The album was titled War for several reasons; in 1982, Bono said that the album was called War because "War seemed to be the motif for 1982," adding that "Everywhere you looked, from the Falklands to the Middle East and South Africa, there was war. By calling the album War we're giving people a slap in the face and at the same time getting away from the cosy image a lot of people have of U2." The Edge said that "It's a heavy title. It's blunt. It's not something that's safe, so it could backfire. It's the sort of subject matter that people can really take a dislike to.
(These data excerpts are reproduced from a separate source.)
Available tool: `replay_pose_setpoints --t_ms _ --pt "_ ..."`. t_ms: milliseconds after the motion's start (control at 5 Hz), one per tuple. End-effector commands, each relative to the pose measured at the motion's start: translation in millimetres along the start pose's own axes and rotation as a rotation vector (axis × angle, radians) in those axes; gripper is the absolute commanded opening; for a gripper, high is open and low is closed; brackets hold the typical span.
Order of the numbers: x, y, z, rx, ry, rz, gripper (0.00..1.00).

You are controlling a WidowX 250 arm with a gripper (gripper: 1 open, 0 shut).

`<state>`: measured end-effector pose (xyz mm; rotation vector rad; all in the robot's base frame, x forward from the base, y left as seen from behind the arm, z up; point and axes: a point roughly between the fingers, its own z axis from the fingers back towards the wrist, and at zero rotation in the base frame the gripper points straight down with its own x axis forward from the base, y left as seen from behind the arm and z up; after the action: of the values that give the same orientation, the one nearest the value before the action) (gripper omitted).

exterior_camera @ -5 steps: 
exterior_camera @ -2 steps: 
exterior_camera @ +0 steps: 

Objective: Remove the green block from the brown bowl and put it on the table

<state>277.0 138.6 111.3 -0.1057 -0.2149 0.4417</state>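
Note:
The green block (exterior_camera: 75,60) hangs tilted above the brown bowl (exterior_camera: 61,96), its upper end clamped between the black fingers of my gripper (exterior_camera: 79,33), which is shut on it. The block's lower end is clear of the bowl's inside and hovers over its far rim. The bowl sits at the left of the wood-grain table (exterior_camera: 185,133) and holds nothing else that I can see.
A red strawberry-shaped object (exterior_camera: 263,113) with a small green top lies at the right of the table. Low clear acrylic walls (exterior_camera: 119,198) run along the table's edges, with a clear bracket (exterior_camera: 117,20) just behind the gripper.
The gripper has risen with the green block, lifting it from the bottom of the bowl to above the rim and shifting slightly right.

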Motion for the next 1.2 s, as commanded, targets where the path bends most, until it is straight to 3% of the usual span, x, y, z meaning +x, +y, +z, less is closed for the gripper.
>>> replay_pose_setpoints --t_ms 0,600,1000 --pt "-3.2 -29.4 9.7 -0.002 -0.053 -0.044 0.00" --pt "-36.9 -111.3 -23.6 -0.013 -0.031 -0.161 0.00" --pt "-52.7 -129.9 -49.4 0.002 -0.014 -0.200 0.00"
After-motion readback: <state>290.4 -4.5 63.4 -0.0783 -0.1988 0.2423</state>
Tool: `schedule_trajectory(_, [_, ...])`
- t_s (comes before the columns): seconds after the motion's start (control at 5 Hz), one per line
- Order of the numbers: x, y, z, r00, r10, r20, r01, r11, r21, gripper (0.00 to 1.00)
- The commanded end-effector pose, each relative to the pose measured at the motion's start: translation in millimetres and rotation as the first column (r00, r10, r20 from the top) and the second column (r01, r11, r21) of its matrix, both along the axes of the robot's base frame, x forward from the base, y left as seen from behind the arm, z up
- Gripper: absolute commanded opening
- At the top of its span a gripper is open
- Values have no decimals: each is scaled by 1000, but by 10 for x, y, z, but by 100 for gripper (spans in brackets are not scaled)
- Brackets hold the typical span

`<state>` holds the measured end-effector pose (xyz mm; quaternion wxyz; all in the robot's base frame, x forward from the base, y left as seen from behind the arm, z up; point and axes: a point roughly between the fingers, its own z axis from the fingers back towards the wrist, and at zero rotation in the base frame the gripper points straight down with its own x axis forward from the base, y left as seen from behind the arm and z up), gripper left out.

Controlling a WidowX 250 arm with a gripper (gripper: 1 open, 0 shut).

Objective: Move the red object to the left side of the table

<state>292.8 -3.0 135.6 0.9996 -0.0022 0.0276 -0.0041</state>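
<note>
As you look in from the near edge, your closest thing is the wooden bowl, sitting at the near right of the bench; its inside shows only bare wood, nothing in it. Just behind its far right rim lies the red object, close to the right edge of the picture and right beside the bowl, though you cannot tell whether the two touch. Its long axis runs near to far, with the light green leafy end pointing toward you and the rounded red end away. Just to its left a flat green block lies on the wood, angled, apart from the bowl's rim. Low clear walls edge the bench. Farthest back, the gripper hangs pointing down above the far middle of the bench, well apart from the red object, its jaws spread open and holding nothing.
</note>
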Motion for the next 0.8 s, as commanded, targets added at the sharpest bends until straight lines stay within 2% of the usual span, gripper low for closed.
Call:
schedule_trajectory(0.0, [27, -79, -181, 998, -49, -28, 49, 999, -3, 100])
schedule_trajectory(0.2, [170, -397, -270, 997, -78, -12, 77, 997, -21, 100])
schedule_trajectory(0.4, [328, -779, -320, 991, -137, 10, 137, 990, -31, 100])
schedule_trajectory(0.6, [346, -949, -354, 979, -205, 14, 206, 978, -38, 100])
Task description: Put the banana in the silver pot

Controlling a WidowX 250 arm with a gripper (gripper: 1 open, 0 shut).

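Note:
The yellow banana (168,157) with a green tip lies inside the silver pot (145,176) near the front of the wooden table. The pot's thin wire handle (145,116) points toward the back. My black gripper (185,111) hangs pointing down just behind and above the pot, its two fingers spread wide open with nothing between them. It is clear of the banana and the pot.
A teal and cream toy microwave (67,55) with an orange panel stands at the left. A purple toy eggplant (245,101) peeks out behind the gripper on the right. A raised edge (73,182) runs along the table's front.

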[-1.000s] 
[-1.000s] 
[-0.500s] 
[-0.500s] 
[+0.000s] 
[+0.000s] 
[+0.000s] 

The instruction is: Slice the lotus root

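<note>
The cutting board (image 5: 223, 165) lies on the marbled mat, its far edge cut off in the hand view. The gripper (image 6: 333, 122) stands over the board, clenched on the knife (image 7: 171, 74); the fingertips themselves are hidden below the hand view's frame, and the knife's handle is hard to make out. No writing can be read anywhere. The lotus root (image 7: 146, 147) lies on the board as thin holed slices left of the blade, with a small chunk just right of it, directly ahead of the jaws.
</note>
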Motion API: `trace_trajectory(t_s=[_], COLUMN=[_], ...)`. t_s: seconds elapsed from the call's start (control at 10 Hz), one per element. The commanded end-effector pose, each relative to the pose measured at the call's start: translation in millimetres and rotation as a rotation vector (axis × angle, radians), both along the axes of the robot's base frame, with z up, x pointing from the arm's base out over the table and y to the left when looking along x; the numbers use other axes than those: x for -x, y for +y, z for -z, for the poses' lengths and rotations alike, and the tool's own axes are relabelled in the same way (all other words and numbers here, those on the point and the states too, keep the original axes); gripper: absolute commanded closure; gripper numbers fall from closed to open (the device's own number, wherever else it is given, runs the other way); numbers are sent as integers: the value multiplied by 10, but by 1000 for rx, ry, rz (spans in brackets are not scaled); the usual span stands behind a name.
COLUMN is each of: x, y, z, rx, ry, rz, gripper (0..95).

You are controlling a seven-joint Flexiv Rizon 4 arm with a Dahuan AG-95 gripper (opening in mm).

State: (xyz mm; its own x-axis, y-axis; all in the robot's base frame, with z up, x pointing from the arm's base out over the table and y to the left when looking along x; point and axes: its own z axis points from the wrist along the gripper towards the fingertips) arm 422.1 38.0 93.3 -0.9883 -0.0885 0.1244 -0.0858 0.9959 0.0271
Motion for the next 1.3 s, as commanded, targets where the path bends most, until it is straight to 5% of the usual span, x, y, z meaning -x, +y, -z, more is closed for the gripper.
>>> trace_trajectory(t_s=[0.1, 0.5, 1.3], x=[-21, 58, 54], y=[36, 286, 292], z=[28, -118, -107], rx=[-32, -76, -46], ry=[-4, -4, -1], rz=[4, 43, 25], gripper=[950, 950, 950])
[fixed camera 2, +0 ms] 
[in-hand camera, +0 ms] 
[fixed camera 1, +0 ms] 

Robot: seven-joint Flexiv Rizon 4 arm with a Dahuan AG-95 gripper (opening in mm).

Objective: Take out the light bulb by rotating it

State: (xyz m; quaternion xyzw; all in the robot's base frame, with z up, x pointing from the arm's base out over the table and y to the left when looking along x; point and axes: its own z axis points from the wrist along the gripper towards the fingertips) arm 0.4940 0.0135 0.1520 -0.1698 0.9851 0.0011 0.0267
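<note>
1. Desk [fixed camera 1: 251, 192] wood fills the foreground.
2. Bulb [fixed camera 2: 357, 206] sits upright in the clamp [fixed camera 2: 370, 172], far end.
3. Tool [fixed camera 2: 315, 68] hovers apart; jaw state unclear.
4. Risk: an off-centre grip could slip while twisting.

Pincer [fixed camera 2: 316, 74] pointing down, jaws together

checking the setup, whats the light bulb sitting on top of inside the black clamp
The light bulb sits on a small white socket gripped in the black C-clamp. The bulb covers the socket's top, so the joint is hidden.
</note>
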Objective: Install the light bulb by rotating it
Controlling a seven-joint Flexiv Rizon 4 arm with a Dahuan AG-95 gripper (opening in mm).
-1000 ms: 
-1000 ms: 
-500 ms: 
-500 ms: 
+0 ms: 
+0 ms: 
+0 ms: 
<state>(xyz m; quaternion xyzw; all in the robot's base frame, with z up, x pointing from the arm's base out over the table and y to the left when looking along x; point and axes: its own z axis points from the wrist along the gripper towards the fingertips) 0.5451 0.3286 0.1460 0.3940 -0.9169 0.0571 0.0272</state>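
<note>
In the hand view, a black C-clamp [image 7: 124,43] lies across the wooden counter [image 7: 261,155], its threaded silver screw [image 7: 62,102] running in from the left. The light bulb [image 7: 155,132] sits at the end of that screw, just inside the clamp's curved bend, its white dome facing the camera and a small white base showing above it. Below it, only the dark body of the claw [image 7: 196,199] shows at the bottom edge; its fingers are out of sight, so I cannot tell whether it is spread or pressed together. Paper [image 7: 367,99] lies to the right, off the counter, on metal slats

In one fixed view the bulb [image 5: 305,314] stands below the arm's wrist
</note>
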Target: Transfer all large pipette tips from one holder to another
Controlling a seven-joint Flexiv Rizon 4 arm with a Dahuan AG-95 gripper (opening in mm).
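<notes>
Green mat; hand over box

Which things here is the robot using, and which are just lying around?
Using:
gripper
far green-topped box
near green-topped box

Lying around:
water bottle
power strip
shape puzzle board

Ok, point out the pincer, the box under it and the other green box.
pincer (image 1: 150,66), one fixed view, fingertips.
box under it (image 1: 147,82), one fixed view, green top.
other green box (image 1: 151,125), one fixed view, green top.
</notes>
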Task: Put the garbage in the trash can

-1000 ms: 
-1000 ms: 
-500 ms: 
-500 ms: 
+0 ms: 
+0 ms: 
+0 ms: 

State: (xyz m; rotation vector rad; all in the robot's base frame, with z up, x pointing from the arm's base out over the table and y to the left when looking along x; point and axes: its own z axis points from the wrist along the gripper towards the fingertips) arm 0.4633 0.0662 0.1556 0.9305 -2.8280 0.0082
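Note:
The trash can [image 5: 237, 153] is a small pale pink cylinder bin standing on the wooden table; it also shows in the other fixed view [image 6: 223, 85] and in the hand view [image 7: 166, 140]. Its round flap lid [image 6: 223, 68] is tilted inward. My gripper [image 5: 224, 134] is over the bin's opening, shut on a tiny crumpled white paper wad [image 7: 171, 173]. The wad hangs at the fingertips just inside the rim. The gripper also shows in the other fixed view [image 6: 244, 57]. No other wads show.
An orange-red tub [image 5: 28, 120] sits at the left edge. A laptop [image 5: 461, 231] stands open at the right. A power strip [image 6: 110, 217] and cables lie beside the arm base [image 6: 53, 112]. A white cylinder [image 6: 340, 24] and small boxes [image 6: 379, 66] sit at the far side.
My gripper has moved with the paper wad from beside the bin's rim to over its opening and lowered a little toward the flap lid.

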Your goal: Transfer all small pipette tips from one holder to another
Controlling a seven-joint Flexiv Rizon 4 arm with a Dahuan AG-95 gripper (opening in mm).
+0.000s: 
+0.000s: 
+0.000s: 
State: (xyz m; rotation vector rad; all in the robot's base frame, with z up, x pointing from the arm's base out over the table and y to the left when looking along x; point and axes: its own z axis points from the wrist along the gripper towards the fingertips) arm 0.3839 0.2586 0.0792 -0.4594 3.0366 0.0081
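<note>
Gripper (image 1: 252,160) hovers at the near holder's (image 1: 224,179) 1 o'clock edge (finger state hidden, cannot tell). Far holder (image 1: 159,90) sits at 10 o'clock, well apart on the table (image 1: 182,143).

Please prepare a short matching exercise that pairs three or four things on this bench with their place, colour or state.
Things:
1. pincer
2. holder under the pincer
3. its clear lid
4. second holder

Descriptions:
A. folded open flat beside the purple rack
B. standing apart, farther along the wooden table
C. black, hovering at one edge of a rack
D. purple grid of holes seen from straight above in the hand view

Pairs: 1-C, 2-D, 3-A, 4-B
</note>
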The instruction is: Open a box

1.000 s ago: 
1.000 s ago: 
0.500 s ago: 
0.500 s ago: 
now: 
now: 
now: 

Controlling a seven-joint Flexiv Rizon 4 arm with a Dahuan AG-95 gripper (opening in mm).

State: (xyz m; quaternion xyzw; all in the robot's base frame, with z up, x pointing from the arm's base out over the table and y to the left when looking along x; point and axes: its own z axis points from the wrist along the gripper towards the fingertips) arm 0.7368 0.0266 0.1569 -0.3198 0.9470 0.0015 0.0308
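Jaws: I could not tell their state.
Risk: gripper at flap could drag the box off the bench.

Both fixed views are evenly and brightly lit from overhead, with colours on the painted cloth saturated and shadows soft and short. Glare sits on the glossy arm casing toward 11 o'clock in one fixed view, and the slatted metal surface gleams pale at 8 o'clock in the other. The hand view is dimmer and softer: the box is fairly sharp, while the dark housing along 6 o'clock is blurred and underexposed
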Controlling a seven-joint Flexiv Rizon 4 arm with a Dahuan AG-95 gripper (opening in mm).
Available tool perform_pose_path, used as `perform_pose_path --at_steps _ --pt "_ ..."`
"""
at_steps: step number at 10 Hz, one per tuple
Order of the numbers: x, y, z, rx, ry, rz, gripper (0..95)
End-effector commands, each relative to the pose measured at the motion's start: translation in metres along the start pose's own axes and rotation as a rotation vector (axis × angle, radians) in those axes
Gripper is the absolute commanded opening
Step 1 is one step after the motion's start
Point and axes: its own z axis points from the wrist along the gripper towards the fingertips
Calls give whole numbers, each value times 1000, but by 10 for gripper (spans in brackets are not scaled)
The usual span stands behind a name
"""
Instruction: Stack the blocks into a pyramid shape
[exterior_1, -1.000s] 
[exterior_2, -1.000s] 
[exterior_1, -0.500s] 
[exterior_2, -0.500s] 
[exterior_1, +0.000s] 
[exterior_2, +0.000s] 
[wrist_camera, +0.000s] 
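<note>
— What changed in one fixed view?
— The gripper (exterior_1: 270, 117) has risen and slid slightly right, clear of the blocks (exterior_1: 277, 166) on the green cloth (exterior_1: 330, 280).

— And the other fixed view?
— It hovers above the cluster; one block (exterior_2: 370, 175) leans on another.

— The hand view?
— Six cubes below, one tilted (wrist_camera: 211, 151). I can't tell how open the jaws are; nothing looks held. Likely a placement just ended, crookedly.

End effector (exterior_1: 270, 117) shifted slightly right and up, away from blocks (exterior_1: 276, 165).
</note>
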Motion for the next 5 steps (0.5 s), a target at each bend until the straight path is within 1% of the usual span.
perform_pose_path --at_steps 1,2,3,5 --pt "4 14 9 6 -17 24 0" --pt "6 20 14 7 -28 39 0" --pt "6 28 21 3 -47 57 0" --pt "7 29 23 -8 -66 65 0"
But we wanted to take a more dangerous course, fly a bit closer to the wind, so I think the title is appropriate."
User Album Review
In 1982, back before world leaders were being brow-beaten by Bono, U2 were teaming up once again with Steve Lillywhite (who’d produced their debut, Boy, and October) for a crack at their third album. Whilst there’s no denying the youthful energy and industrial quantities of testosterone on display, it’s something of a mixed rattlebag that highlights the pros and cons of the band. After a while all that breathless beseeching, fiery indignation and BIG guitar heroics grows a tad wearisome; a bit like being shouted at by someone who means well but doesn’t know when to turn the volume down.
The palette broadens on “Red Light” with backing vocals from Kid Creole’s Coconuts no less, and some equally superfluous trumpet - the latter making a tokenistic jazz noise atop the impervious surface of the band’s default setting, that only loosens up enough to work effectively by the time the track is fading-out.
Similarly the hurtling ardour of singer and guitarist going at it full-tilt on “Like A Song”, becomes interesting only when it threatens to spill over into the thunderous rumble of Larry Mullen’s drumming. By then though, the faders are sliding into zero. More effective contributions arise from Steve Wickham’s soaring violin as it weaves around chiming harmonics and multi-tracked acoustic guitars of “Drowning Man.” ”“ something the Eno-produced James would emulate the following decade. His stirring violin also heats up the anthemic “Sunday Bloody Sunday”, a rough-hewn stomp that falteringly navigates its way between posture and politics.
For all the evident unevenness, you can’t knock the sure-footed pure power-pop of “Two Hearts Beat As One” and “New Years Day”. Though Adam Clayton’s bass line had an unlikely genesis (he was trying to play the Visage hit, “Fade To Grey”), it’s reverberations set off a chain reaction of exultant flag-waving around the world. Though War explores some of the glassy sonics which The Edge would later perfect, it falls short of the musical maturity they were to find with their 1984 studio follow-up, The Unforgettable Fire.